Da jeder Blutzuckeranstieg bei einer diabetischen Stoffwechsellage zu einem weiteren Anstieg von Reaktiven Sauerstoffspezies in den Zellen führt, wird die Redoxbalance weiter gestört und der Betazelluntergang beschleunigt. Durch die Aufklärung dieses Mechanismus ist eine mögliche Erklärung für den fortschreitenden Betazellverlust bei Diabetikern gefunden worden.

Hintergrundinformation

Diabetes mellitus: Der Diabetes mellitus ("Zuckerkrankheit") ist eine chronische Stoffwechselerkrankung, die durch einen erhöhten Blutzuckerspiegel gekennzeichnet ist.
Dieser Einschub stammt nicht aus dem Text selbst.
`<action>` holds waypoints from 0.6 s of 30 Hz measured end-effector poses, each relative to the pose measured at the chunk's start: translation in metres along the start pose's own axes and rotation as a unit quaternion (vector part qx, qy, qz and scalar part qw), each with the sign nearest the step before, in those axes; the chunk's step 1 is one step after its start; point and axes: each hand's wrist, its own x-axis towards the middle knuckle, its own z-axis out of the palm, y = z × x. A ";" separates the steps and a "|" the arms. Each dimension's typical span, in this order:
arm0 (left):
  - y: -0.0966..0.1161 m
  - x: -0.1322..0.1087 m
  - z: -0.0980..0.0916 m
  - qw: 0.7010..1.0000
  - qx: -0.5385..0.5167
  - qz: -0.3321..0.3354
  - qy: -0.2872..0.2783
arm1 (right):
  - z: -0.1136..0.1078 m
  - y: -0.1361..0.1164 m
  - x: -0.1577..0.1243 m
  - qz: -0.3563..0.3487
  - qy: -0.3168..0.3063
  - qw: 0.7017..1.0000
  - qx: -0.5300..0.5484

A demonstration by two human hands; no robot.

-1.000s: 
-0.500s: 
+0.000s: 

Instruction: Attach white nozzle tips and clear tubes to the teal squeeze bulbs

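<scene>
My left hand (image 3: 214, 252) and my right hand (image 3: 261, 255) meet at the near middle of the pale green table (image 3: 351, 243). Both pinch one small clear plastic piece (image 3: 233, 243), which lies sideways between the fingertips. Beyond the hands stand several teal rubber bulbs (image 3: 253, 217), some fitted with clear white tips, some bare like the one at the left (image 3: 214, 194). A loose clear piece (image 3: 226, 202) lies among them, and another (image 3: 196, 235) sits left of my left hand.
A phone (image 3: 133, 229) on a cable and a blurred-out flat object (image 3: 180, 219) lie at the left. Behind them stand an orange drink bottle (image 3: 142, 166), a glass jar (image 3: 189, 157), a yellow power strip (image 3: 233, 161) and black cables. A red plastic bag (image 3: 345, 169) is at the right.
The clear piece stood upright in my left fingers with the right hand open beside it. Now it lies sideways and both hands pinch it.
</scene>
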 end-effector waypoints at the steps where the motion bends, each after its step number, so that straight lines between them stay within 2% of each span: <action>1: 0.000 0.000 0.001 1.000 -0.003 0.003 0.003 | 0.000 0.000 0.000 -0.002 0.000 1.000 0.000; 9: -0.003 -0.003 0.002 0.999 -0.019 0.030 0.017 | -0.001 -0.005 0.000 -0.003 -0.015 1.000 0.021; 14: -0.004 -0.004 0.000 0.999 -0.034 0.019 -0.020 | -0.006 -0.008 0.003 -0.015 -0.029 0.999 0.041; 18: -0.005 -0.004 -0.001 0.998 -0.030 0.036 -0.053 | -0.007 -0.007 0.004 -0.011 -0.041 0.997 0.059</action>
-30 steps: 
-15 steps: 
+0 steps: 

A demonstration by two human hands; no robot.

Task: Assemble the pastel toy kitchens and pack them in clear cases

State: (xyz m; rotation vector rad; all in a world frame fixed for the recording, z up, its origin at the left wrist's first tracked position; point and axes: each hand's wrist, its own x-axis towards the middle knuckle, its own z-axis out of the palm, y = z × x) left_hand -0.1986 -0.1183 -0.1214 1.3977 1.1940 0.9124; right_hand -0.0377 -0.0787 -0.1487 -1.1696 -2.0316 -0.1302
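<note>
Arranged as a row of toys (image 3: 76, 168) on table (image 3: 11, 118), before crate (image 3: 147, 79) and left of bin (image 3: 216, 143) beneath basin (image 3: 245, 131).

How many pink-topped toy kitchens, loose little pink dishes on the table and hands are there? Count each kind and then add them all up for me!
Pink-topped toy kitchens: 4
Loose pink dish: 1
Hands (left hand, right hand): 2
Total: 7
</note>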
Das Hormon Insulin aus den Betazellen der Bauchspeicheldrüse wirkt einerseits nicht mehr, wie es soll (Insulinresistenz), andererseits gehen im Laufe der Erkrankung zunehmend insulinproduzierende Betazellen zugrunde. Nach den Ursachen für den Verlust an Insulin-produzierenden Betazellen wird intensiv geforscht.

Die WHO rechnet mit einer weltweiten massiven Zunahme von Diabetes mellitus von gegenwärtig etwa 150 auf 300 Millionen Patienten. Auch in Deutschland wird eine ausgeprägte Zunahme von Übergewicht und infolgedessen auftretendem Typ-2-Diabetes beobachtet, so dass dessen Prävention zu einer vorrangigen Aufgabe wird.

Freie Radikale/ROS-System: Zelluläre Systeme weisen normalerweise in ihrem Stoffwechsel eine ausgewogene Balance von oxidierten und reduzierten Produkten auf. Dabei entstehen aber auch sogenannte Reaktive Sauerstoffspezies (ROS), die zelluläre Systeme nachhaltig schädigen können. Die Bildung von ROS ist an der Entstehung von Krebsarten, Diabetes mellitus, Arteriosklerose, Bluthochdruck und Neurodegeneration beteiligt.

Frataxin (Friedreich-Ataxie-Protein): ein 18 kDalton schweres Eiweiß. Es ist in Mitochondrien (Zellorganellen für die Energiegewinnung in Zellen) lokalisiert. Frataxin fehlt bei Patienten mit einer Friedreich-Ataxie, einer neurodegenerativen Erkrankung, bei der auch ein Diabetes mellitus auftreten kann. Wird bei Tieren die Erbanlage für das Protein in Pankreaszellen ausgeschaltet (Frataxin-Knock-out-Tiere), so erkranken diese an einem fortschreitenden Diabetes mellitus.

Das DIfE ist ein Wissenschaftsinstitut der Leibniz-Gemeinschaft.

Quelle: * Abteilung Klinische Ernährung Deutsches Institut für Ernährungsforschung Potsdam Rehbrücke und Charité-Universitätsmedizin Berlin, Campus Benjamin Franklin, Abteilung für Endokrinologie, Diabetes und Ernährungsmedizin, Leitung: Prof. Dr. Andreas F. H. Pfeiffer.